Ik moet er altijd wel om lachen. Net als om de Britten die het op dit moment nog veel bonter maken. Zij vragen zich af waarom Kate al maanden zoek is. De heerlijkste roddels gonzen door het Verenigd Koninkrijk. Ze zou haar kont hebben laten liften, over de paleismuur geklommen zijn, in verwachting zijn geweest van een roodharige baby en dat zou dan weer erop duiden dat dat kind van haar zwager en oude liefde Harry is, die zelf ook weer niet dezelfde vader als zijn broertje heeft.
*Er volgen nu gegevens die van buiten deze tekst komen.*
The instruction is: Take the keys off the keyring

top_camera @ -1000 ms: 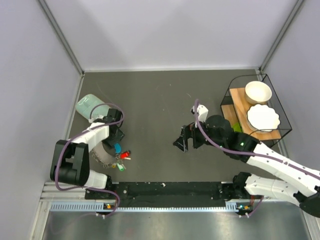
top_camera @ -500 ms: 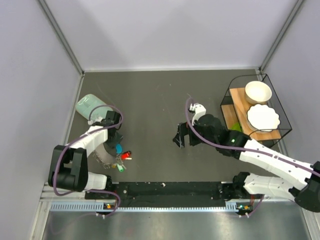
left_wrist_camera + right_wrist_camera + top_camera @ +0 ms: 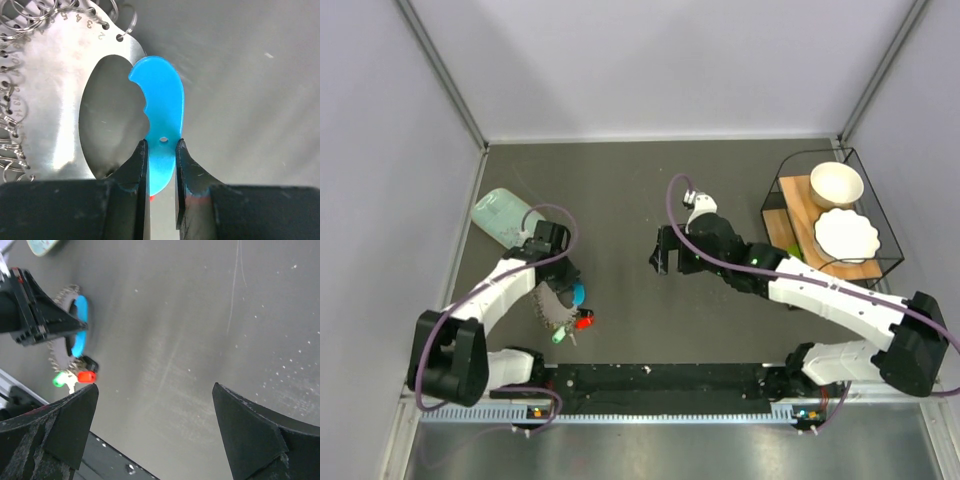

De tabloids hebben het druk. Het zou ook nog kunnen dat ze een nier aan haar zieke schoonvader heeft gedoneerd. Alleen al voor dit soort heerlijke onzin moeten al die Europese koningshuizen blijven. Wat hebben we hier niet genoten van de oude Bernard met zijn steekpenningen en zijn bastaarddochters, zijn huisjesmelkende kleinzoon, Mabeltje die met Klaas Bruinsma op de wadden in het vooronder van een bootje sliep en Max met haar foute vader. Wat dat betreft is het nu een beetje saai.
Roddels zijn een mooie afleiding van de werkelijkheid. Ook nog iets positiefs? Het is goed dat Rutte de NAVO gaat leiden. Die wil namelijk nog wel eens wat vergeten. Bijvoorbeeld om een oorlog te beginnen.